Next time you listen to a Bob Marley channel on Pandora Media Inc. the Internet radio service may peg you as likely to vote for a Democrat, according to The Wall Street Jrounal.
The Oakland, Calif., company plans to roll out a new advertising service next week that would enable candidates and political organizations to target the majority of its 73 million active monthly Pandora listeners based on its sense of their political leanings.
How can it do this? The company matches election results with subscribers' musical preferences by ZIP Code. Then, it labels individual users based on their musical tastes and whether those artists are more frequently listened to in Democratic or Republican areas. Users don't divulge their political affiliations when they sign up for Pandora.
Pandora's effort to pinpoint voter preferences highlights how digital media companies are finding new ways to tap information that users share freely to target advertising. These go beyond the traditional tracking of Web-browsing habits. Pandora, locked in a battle for advertising revenue with Internet radio services such as Spotify, sees political advertising as a way to boost revenue.
Pandora's inferences start with a user's ZIP Code, supplied at registration. Pandora then reviews election results for that county.
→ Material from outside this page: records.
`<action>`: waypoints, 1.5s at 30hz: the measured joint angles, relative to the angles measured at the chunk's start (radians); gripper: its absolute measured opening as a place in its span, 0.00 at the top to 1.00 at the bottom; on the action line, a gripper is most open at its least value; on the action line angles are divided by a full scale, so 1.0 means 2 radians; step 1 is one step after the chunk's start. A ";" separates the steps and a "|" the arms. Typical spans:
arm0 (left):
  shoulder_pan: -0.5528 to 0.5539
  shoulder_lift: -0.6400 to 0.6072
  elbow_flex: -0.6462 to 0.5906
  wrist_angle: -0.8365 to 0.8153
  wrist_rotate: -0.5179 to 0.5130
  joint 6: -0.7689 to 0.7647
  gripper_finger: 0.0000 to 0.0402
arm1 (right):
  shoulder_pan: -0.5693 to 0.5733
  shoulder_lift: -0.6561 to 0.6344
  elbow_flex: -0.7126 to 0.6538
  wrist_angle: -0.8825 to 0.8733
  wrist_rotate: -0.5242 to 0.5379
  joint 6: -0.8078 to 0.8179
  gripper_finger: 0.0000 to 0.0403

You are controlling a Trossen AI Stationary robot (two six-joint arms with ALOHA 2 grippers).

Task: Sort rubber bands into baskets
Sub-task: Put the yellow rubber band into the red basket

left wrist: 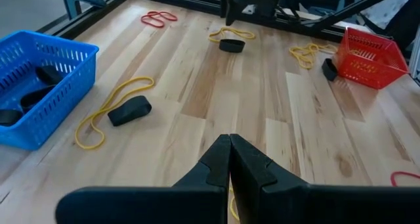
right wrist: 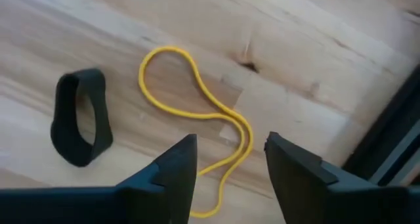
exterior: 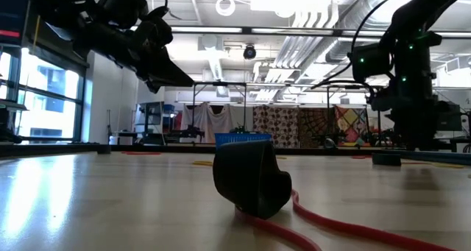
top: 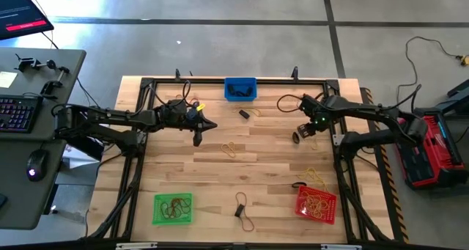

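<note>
Fingers of my right gripper (right wrist: 230, 165) stand apart with nothing between them, and it hangs over the right side of the worktop (top: 271, 162), nearer the far edge. Just under it a thin yellow band (right wrist: 197, 112) lies flat in a long bent loop, and a wide black band (right wrist: 80, 119) stands on edge beside it, apart from the yellow one.

My left gripper (left wrist: 230, 161) is pinched shut on nothing, raised over the left half of the worktop, toward the far edge.

The blue basket (top: 240, 89) sits at the middle of the far edge with dark bands inside. A black band (top: 244, 114) and a yellow one lie just in front of it. The green basket (top: 173, 209) is at the near left corner, holding a tangle of reddish-brown bands (I cannot count them). The red basket (top: 316, 204) is at the near right corner with yellow bands in it; more yellow loops (top: 315, 177) and a black piece lie just outside its far side.

Another yellow loop (top: 232, 149) lies near the middle of the worktop. A black band (top: 239, 207) and a tan loop lie by the near edge, between the green and red baskets.
</note>
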 joint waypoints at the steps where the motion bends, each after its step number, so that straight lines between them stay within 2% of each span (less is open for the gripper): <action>1: 0.000 0.000 0.000 0.000 0.000 0.000 1.00 | -0.004 0.000 0.000 0.000 0.002 0.001 0.59; 11: 0.000 0.000 0.000 -0.001 -0.005 0.000 1.00 | -0.033 0.013 0.000 0.007 0.007 0.041 0.65; 19: 0.000 0.000 0.000 -0.001 -0.014 0.000 1.00 | -0.034 0.067 0.000 0.036 0.007 0.033 0.65; 24: 0.000 0.000 0.000 -0.001 -0.014 0.000 1.00 | -0.034 0.081 0.000 0.045 -0.012 0.014 0.67; 29: 0.000 0.000 0.000 -0.001 -0.014 0.000 1.00 | -0.034 0.094 0.002 0.051 -0.025 0.006 0.76; 36: 0.000 0.000 0.000 -0.001 -0.014 0.003 1.00 | -0.034 0.091 0.003 0.044 -0.049 -0.002 0.98; 40: 0.000 0.000 0.000 -0.001 -0.014 0.003 1.00 | -0.033 0.079 0.013 0.014 -0.077 -0.003 0.98; 45: 0.000 0.000 0.000 -0.001 -0.014 0.004 1.00 | -0.016 0.044 0.041 -0.021 -0.087 0.006 0.99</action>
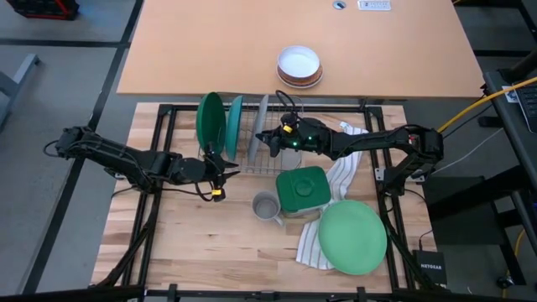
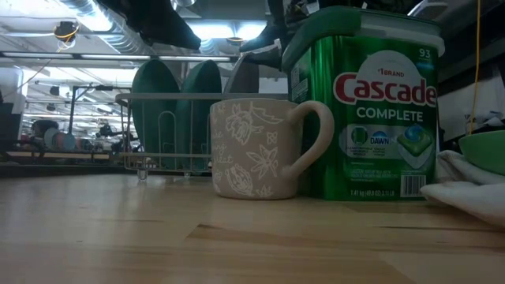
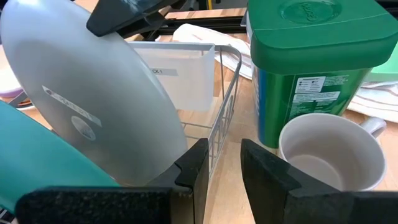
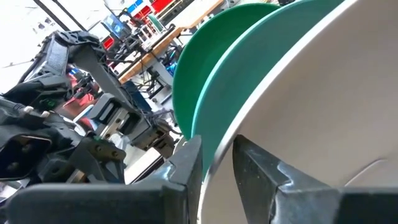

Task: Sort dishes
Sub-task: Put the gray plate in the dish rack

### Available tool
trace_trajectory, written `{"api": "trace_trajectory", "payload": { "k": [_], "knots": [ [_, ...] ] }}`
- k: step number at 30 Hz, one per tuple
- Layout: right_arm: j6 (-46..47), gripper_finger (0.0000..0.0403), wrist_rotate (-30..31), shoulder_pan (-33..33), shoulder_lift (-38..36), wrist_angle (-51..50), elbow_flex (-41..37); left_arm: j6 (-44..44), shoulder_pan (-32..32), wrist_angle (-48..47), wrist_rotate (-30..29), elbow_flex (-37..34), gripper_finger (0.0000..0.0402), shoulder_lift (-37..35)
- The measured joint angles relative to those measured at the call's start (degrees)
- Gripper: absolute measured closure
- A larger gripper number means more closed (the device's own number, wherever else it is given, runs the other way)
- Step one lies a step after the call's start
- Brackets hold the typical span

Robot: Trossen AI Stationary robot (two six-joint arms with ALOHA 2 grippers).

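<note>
Grey first: sees the grey plate (image 1: 262, 122) standing on edge in the wire rack (image 1: 252, 157), third in a row beside the teal plate (image 1: 234, 120) and the dark green plate (image 1: 210, 122), all three parallel with faces turned sideways toward the arms. Finds the right gripper (image 1: 275, 141) at that grey plate's rim, reaching in from the right side of the table. Confirms it in the right wrist view: pinches the rim between both fingers, one finger (image 4: 186, 165) against each face of the disc (image 4: 323, 112), so reads as clenched on the plate rather than merely straddling it.

Places the left gripper (image 1: 225, 172) just beside the rack's near edge, low, pointing toward the mug (image 1: 266, 206) and the green detergent tub (image 1: 300, 189). Shows its fingers parted by a narrow gap in the left wrist view (image 3: 224, 152), with nothing between them: released and empty.

Leaves the light green plate (image 1: 352, 237) lying flat on the striped towel (image 1: 344, 172) at the front right, well apart from the rack. Judges it the only plate not racked. Puts it plainly nearer the right arm than the left. Lacks a long axis, being round and flat, so calls for a grip at the rim, most likely where the edge overhangs the towel, once the grey plate is let go.
</note>
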State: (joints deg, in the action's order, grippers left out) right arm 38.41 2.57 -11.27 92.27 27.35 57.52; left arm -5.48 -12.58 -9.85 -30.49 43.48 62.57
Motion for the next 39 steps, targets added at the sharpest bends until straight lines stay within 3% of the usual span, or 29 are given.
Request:
{"api": "trace_trajectory", "payload": {
  "k": [19,31,39],
  "knots": [
    [-4.5,0.0313,-2.6,-0.4,-0.5,-4.6,0.0,0.8,0.0,0.0,0.0,0.0,0.0318,0.0],
    [-4.4,0.0313,-17.4,-5.5,-3.0,-11.0,0.0,0.8,-0.1,-0.3,0.0,0.0,0.0318,0.0],
    [-4.3,0.0313,-18.9,-6.1,-3.1,-11.5,0.0,0.8,-0.1,-0.3,0.0,0.0,0.0318,0.0]
  ]
}}
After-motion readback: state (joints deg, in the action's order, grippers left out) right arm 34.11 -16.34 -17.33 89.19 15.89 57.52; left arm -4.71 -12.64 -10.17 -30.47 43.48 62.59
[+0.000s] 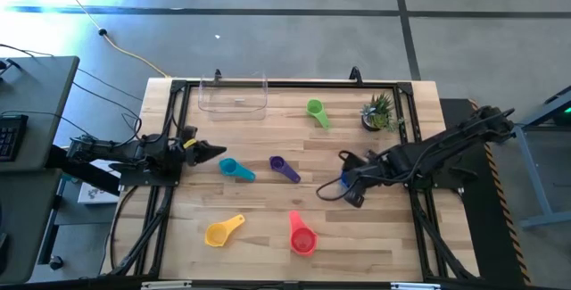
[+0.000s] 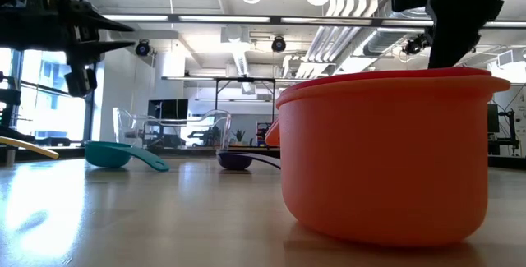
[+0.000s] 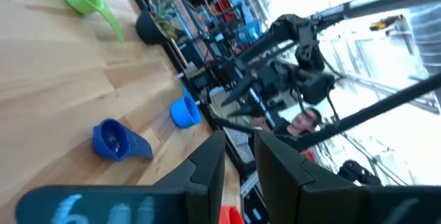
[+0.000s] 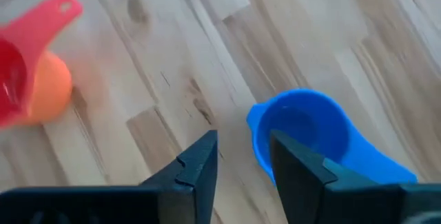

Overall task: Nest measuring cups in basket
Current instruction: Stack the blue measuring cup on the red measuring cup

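Note:
Six measuring cups show. The green cup point(image 1: 317, 112) lies near the far edge. The teal cup point(image 1: 236, 169) and the purple cup point(image 1: 284, 169) rest mid-table. The yellow cup point(image 1: 223, 230) sits by the near edge, and the red cup point(image 1: 302, 235) sits nested in the orange cup point(image 2: 386, 168). The blue cup point(image 4: 303, 133) lies on the wood just under my right gripper point(image 4: 242, 156), which is open by a narrow gap, one finger over the cup's rim. The clear basket point(image 1: 233, 95) stands at the far edge with no cup in it. My left gripper point(image 1: 217, 152) waits, slightly open, at the table's left side beside the teal cup.
A small potted plant point(image 1: 378, 111) stands at the far right, close to the green cup and my right arm. A black frame rail point(image 1: 294, 84) runs around the tabletop. A person point(image 3: 306, 120) shows beyond the table's right side. Bare wood lies between the basket and the mid-table cups.

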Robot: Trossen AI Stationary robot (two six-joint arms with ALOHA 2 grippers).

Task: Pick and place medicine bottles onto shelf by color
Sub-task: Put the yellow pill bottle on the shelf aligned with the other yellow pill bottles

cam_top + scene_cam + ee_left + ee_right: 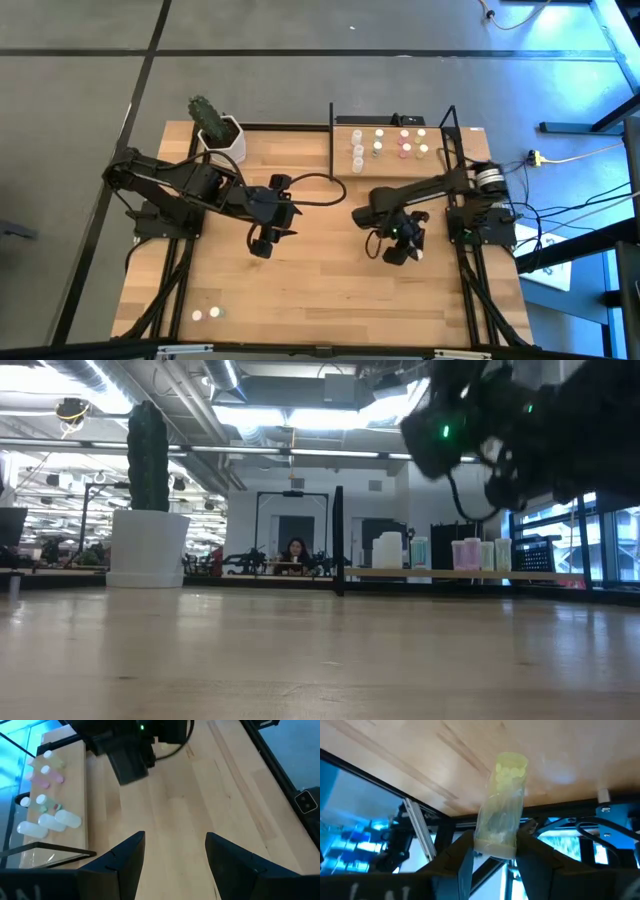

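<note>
Yellow-capped medicine bottle (501,805) clamped by base between jaws of right gripper (405,243), raised above table (320,280), short of shelf (340,158). Risk: narrow hold at bottle base; tilt may let it slip or topple on release among bottles already on shelf. Left gripper (265,232) jaws open, empty, near shelf.

Overhead, table-level, two wrist cameras
</note>
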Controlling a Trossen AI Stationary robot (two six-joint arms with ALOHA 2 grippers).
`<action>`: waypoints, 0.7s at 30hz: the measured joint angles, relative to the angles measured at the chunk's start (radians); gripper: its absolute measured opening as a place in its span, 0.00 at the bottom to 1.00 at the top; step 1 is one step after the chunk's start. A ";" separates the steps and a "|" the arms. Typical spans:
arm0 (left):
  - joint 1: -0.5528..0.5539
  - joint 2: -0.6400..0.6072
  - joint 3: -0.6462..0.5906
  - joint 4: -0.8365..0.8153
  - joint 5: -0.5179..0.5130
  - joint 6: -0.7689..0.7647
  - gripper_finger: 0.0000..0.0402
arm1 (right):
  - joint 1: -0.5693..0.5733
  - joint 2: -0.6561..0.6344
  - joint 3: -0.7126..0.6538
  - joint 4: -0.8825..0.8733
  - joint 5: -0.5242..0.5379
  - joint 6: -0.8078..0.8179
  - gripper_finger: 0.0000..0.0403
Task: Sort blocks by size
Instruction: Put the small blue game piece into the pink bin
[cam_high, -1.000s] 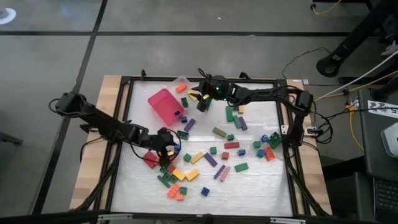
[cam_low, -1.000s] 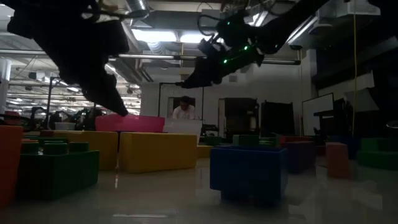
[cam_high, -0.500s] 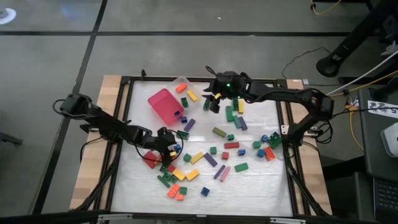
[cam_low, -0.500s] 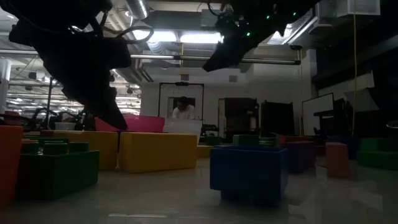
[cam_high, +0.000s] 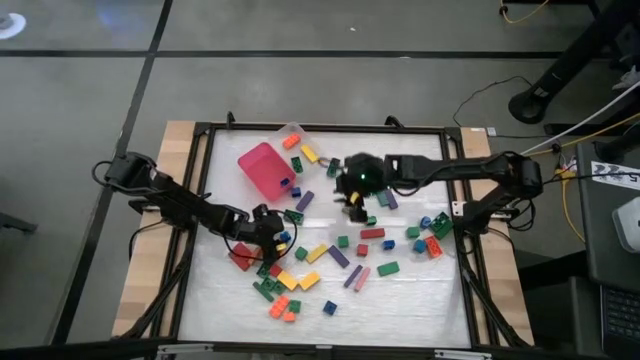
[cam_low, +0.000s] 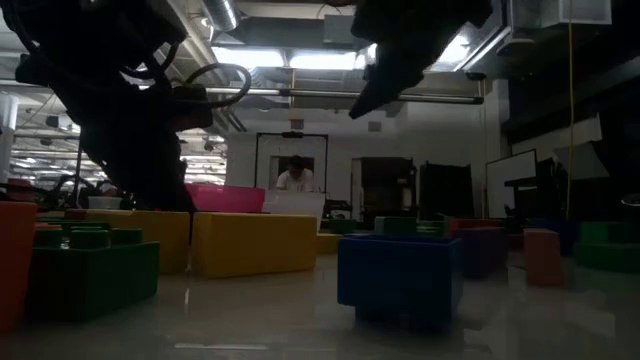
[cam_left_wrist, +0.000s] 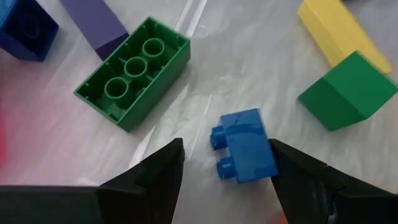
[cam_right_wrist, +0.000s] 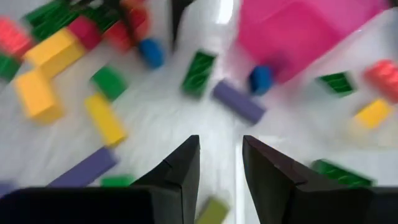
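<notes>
At centre-left of the high view, the left gripper (cam_high: 268, 236) is low over the white table (cam_high: 420, 290), among the blocks (cam_high: 330, 255) scattered across the middle and lower part of the frame. In the left wrist view its fingers (cam_left_wrist: 155, 177) stand wide apart, with a small blue block (cam_left_wrist: 244, 153) lying on the table between the tips, nothing gripped; a green block (cam_left_wrist: 134, 73) lies studs-hollow side up just beyond it, and a yellow block (cam_left_wrist: 339, 31) and another green block (cam_left_wrist: 347, 91) sit toward the frame's right.

The right gripper (cam_high: 356, 205) hangs above the table near the frame's centre. Its fingers (cam_right_wrist: 180, 171) are narrowly parted and hold nothing.

A pink tray (cam_high: 264, 170) lies tilted at upper left of the block field.
</notes>
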 joint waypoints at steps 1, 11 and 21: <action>0.002 0.003 0.000 0.003 -0.001 0.000 0.52 | 0.015 0.000 0.000 -0.025 0.000 0.002 0.30; 0.020 0.007 0.000 0.046 -0.001 0.022 0.22 | 0.098 0.002 0.000 -0.178 0.018 0.142 0.30; 0.025 -0.030 0.000 0.287 -0.014 0.097 0.19 | 0.148 0.003 0.000 -0.206 0.018 0.143 0.32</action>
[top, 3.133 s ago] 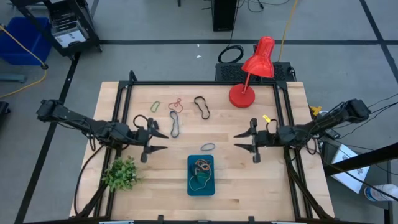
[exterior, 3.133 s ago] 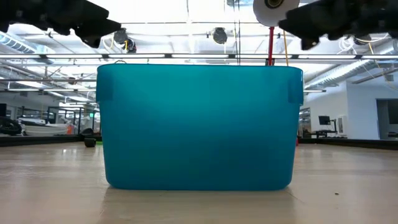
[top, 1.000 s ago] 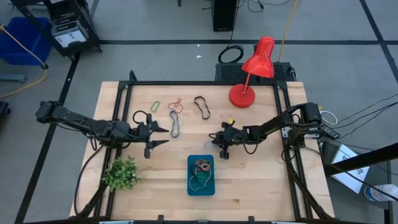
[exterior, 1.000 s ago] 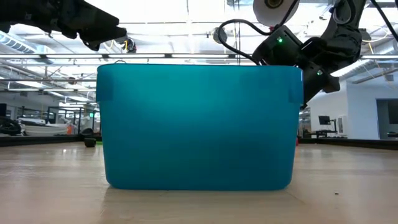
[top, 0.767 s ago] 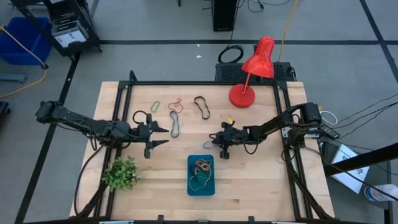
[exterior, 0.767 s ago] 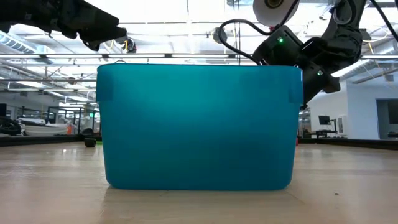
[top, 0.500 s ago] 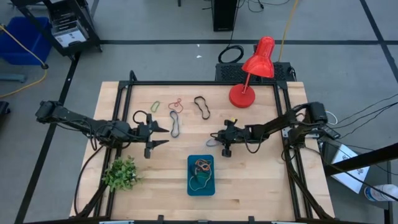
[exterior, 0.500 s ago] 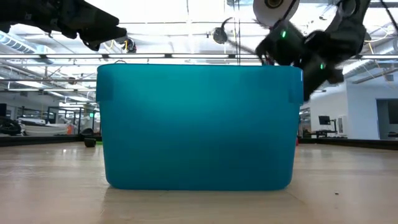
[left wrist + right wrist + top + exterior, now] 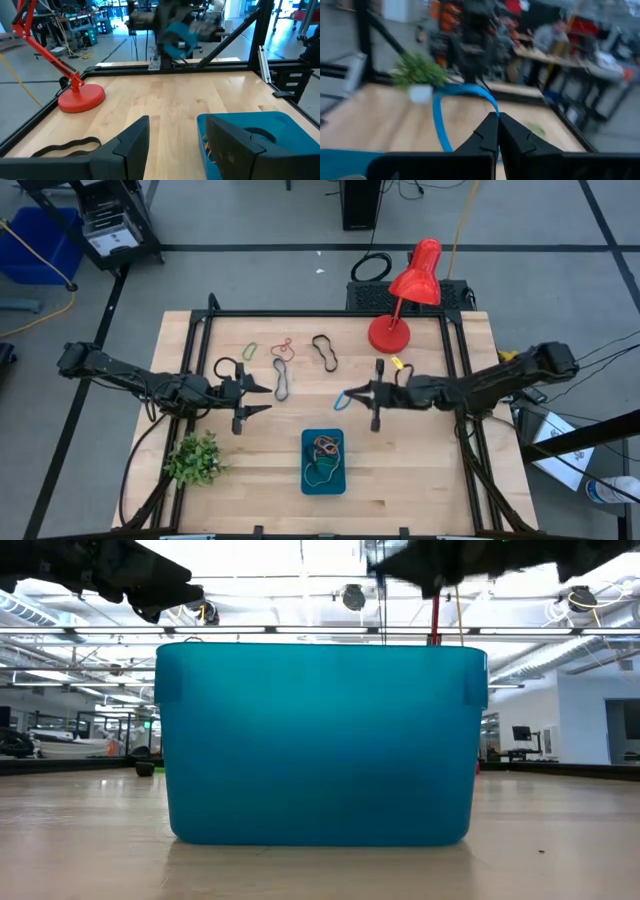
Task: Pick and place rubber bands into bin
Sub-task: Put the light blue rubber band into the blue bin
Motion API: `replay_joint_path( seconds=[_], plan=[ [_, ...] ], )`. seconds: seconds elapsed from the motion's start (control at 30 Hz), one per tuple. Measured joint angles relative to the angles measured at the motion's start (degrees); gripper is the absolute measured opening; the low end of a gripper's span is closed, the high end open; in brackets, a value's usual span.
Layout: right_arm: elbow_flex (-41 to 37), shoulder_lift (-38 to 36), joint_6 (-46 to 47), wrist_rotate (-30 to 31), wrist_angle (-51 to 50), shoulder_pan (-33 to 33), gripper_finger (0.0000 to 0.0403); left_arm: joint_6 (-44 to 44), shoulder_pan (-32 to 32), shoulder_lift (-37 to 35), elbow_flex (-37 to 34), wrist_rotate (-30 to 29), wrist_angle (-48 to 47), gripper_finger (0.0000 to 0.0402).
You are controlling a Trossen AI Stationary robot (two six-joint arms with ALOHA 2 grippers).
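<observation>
High view: the right gripper [image 9: 345,396] hangs above the wood just up from the bin [image 9: 323,461], its fingers pressed together on a blue rubber band [image 9: 341,400]. The bin holds several bands. The left gripper [image 9: 262,403] waits over the table's left half, fingers spread and empty, beside a dark band [image 9: 282,380]. 0.5 s ago the right gripper sat lower over the table; it has since lifted and its arm stretched out straighter.

Low view: the bin [image 9: 320,740] fills the middle; both arms are dark shapes above it.

Left wrist view: spread fingers [image 9: 132,145] frame the bin [image 9: 265,135].

Right wrist view: closed fingertips [image 9: 496,131] pinch the blue loop [image 9: 440,112], which dangles off the table.
</observation>
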Motion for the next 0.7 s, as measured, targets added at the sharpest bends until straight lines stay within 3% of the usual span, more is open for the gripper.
replay_joint_path(
  seconds=[0.13, 0.43, 0.6, 0.7],
  plan=[
    [4.21, 0.82, -3.77, 0.26, -2.56, 4.97, 0.0, -0.13, 0.0, 0.0, 0.0, -0.02, 0.0, 0.02],
    [23.36, 15.16, -2.15, -0.71, -30.6, 9.07, 0.0, -0.18, 0.0, 0.0, 0.0, -0.07, 0.01, 0.02],
    [25.89, 24.4, 1.32, -8.06, -32.29, 9.17, 0.0, -0.29, 0.0, 0.0, 0.0, -0.07, -0.11, 0.02],
    [25.89, 28.69, 3.63, -9.16, -32.44, 9.15, 0.0, -0.53, 0.0, -0.01, 0.0, -0.04, -0.23, 0.02]
  ],
)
So if 80% of citizens in a certain county voted for President Obama in 2012, Pandora assumes that 80% of people in the ZIP Codes in that county "lean Democrat." If the county voted twice for Obama, the algorithm pegs users in those ZIP Codes as likely to be "strong Democrats."
Pandora has allowed political advertisers to target users based on their ZIP Code since 2011. Now, it is adding information about users' musical tastes and other attributes in the hope of creating a more valuable profile.